■ **WORK ITEM**:
Using the data below, return all lines in which "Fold" appears.

■ **MATERIALS PROVIDED**:

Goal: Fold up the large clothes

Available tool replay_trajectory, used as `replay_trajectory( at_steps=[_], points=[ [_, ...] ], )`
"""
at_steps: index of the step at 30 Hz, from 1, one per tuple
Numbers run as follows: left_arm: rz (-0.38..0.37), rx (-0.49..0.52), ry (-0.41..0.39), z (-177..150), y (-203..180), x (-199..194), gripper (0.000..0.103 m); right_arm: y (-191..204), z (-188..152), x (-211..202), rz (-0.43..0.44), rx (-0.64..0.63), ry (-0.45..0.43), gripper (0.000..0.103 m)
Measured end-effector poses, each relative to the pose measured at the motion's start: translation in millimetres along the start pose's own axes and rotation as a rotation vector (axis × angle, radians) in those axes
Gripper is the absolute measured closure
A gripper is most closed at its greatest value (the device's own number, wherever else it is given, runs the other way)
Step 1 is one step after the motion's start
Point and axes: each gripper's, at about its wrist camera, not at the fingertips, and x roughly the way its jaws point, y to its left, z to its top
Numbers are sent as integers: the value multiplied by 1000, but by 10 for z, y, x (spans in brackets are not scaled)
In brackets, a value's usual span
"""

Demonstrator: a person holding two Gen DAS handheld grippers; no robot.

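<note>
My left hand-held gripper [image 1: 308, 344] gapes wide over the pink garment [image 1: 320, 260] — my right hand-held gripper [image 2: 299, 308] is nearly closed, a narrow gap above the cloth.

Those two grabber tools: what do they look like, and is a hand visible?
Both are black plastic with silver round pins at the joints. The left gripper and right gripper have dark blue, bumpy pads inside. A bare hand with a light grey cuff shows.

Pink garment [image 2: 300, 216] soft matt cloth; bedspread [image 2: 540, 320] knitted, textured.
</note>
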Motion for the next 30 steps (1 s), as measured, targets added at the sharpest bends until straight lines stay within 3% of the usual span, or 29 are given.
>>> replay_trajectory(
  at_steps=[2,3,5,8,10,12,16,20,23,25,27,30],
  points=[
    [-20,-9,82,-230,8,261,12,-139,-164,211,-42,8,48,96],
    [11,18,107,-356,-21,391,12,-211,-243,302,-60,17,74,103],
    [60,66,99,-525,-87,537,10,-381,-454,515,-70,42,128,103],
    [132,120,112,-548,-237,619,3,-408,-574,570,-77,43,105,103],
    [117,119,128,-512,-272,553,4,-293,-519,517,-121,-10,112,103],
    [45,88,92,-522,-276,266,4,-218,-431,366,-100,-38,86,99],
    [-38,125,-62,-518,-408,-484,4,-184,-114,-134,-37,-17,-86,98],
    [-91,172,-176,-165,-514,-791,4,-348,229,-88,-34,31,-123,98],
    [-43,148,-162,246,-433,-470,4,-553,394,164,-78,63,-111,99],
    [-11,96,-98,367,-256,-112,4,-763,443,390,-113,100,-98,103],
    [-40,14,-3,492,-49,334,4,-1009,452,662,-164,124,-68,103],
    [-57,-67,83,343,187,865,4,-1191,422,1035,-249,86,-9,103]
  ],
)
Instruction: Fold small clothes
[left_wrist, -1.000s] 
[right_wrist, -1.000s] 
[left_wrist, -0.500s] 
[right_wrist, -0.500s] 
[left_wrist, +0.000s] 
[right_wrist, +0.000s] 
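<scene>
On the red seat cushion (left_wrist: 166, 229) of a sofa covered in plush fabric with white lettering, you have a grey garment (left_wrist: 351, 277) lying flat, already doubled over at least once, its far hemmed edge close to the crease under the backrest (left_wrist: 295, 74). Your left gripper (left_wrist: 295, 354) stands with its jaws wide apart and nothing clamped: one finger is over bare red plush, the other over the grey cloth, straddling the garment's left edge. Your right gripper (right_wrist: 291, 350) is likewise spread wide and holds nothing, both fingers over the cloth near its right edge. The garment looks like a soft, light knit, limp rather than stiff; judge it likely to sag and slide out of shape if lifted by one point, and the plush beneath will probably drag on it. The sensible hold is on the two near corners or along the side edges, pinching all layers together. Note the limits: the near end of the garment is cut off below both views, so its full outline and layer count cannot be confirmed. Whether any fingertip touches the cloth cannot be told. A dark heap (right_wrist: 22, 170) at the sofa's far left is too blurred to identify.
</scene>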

■ **TASK OUTPUT**:
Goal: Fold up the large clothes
Instruction: Fold small clothes

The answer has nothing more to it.